DATASET EXTRACT below:

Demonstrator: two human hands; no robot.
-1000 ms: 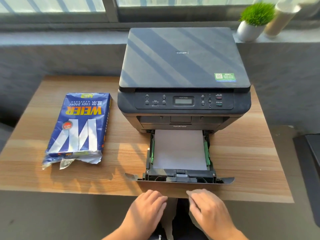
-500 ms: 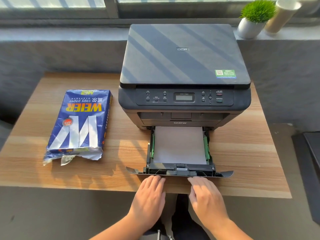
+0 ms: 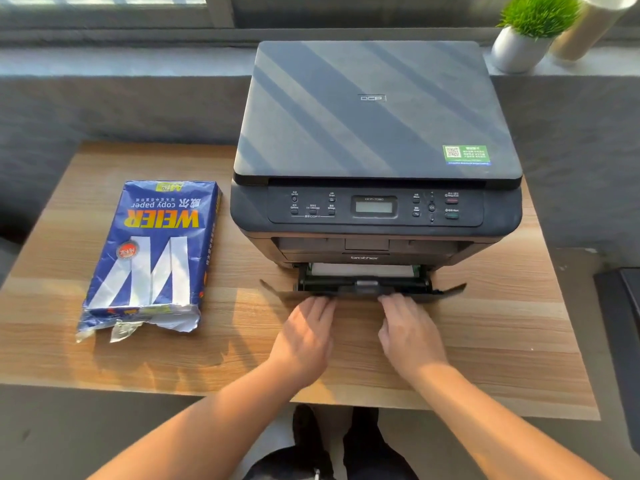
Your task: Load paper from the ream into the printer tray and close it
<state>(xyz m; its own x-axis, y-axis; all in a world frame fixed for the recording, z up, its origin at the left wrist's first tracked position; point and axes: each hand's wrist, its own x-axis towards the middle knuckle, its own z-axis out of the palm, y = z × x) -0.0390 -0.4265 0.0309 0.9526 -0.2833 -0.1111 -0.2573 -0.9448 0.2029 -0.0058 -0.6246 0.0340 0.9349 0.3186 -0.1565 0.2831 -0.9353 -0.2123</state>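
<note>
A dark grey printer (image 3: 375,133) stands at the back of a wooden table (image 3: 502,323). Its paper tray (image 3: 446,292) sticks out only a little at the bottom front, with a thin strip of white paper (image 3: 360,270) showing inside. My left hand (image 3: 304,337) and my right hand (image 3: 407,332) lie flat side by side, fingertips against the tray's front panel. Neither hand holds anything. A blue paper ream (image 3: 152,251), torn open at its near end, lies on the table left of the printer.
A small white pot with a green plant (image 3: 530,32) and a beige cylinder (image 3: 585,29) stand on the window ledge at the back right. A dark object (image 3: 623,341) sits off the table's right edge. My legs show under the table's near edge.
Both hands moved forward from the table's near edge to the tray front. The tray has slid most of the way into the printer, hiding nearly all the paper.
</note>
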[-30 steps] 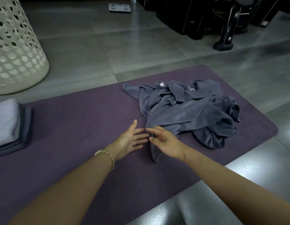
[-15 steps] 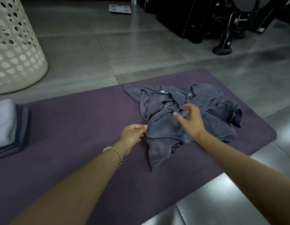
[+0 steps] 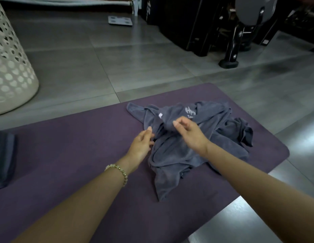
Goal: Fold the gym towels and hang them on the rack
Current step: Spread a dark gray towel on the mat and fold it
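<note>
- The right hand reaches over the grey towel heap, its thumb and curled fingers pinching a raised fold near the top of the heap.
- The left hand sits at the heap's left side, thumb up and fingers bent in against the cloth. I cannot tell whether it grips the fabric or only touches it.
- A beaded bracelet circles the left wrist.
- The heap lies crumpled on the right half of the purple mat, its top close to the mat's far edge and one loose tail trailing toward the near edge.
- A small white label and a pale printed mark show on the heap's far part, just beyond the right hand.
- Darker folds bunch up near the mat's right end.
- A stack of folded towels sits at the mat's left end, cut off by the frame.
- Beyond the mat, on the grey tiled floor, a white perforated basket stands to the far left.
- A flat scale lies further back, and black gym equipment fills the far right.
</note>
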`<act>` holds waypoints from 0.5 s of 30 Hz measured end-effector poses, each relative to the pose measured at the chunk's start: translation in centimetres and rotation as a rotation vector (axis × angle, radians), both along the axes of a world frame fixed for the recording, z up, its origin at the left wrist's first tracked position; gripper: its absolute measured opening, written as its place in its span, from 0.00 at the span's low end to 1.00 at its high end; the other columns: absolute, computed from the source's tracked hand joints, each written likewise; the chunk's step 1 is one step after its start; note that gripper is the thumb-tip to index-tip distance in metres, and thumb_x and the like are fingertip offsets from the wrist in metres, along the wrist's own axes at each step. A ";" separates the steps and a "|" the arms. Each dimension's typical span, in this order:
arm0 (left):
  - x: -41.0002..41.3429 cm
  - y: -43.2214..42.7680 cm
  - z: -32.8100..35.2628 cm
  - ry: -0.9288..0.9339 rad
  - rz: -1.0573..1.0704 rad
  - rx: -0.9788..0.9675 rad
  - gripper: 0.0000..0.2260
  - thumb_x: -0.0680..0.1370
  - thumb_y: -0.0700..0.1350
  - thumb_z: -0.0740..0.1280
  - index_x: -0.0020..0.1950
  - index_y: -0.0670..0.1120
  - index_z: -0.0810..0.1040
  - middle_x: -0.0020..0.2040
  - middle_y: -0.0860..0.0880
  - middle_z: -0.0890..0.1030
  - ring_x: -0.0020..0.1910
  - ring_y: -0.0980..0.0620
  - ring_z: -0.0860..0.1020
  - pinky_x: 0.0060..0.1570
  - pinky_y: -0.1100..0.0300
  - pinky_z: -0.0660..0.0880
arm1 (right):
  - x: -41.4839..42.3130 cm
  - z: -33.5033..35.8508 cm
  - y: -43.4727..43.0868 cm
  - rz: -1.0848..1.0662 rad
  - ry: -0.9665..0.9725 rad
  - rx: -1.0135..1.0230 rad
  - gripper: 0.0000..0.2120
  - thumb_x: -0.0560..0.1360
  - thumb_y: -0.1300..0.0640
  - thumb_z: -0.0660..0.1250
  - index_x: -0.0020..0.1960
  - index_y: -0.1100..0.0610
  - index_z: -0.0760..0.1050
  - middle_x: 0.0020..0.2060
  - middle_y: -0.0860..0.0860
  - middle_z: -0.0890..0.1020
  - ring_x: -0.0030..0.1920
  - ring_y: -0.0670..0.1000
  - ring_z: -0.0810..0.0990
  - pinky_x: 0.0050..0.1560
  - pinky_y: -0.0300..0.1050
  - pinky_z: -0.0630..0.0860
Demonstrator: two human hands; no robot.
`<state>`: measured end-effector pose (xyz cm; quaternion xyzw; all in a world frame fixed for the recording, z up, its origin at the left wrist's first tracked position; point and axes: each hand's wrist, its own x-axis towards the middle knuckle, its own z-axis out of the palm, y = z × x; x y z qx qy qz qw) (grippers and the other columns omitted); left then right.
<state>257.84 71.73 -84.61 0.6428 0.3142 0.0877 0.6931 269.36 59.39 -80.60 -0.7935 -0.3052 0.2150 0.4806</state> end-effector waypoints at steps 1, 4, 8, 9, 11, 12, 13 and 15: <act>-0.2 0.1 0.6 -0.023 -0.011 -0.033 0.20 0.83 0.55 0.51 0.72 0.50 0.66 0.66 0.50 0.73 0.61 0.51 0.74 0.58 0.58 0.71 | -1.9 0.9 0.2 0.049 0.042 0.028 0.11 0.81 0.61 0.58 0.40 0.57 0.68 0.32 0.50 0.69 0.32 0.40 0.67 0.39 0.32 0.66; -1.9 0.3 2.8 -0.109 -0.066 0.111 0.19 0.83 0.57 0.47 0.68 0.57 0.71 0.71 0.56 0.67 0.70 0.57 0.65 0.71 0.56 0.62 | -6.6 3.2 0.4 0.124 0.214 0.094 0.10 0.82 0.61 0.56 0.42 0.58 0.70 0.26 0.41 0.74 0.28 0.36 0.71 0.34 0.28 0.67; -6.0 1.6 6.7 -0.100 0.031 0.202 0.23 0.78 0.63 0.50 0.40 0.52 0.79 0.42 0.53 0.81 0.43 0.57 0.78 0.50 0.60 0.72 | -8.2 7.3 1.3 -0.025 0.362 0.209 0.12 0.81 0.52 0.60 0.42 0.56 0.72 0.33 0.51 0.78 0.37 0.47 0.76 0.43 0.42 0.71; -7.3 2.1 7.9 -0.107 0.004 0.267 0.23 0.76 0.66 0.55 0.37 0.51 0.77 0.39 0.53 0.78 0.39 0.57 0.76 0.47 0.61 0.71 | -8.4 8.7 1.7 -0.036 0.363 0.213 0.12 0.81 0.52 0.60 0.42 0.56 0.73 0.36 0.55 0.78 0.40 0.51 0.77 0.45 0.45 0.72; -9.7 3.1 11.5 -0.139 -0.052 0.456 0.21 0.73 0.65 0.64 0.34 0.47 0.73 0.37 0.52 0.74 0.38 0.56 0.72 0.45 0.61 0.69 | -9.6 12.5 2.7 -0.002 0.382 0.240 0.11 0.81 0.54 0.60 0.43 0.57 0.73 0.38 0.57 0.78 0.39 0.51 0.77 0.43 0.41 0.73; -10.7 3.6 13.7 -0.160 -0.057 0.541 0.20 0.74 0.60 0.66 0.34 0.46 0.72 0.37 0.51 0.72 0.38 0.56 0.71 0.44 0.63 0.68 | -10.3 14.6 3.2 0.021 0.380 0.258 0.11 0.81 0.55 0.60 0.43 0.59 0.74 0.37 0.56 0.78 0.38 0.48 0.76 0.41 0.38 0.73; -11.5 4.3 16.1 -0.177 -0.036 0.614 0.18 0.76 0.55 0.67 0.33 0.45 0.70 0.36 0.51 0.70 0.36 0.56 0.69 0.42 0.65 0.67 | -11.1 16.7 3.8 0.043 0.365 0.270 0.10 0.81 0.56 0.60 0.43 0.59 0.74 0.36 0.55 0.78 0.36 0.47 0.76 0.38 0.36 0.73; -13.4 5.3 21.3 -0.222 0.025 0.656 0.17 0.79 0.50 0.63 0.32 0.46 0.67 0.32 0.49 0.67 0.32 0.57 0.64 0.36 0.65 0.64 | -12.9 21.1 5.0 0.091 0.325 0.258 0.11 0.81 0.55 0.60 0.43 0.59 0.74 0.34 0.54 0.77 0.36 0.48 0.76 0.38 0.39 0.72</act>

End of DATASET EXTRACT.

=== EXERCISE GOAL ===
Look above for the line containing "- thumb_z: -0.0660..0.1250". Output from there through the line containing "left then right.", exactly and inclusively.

=== RESULT FOR THIS TASK ===
  - thumb_z: -0.0660..0.1250
  - index_x: -0.0020..0.1960
  - index_y: -0.1100..0.0610
  - index_z: -0.0760..0.1050
  - middle_x: 0.0020..0.2060
  - middle_y: -0.0860..0.0860
  - middle_z: -0.0890..0.1020
  - ring_x: -0.0030..0.1920
  - ring_y: -0.0670..0.1000
  - ring_z: -0.0810..0.0990
  - pinky_x: 0.0050..0.1560
  - pinky_y: -0.0300..0.1050
  - pinky_z: -0.0630..0.0860
Demonstrator: two human hands; no robot.
`<state>`: measured end-effector pose (xyz cm; quaternion xyzw; all in a world frame fixed for the recording, z up, its origin at the left wrist's first tracked position; point and axes: each hand's wrist, its own x-axis towards the middle knuckle, its own z-axis out of the palm, y = z × x; x y z qx qy qz qw) (grippers and the other columns omitted); left then right.

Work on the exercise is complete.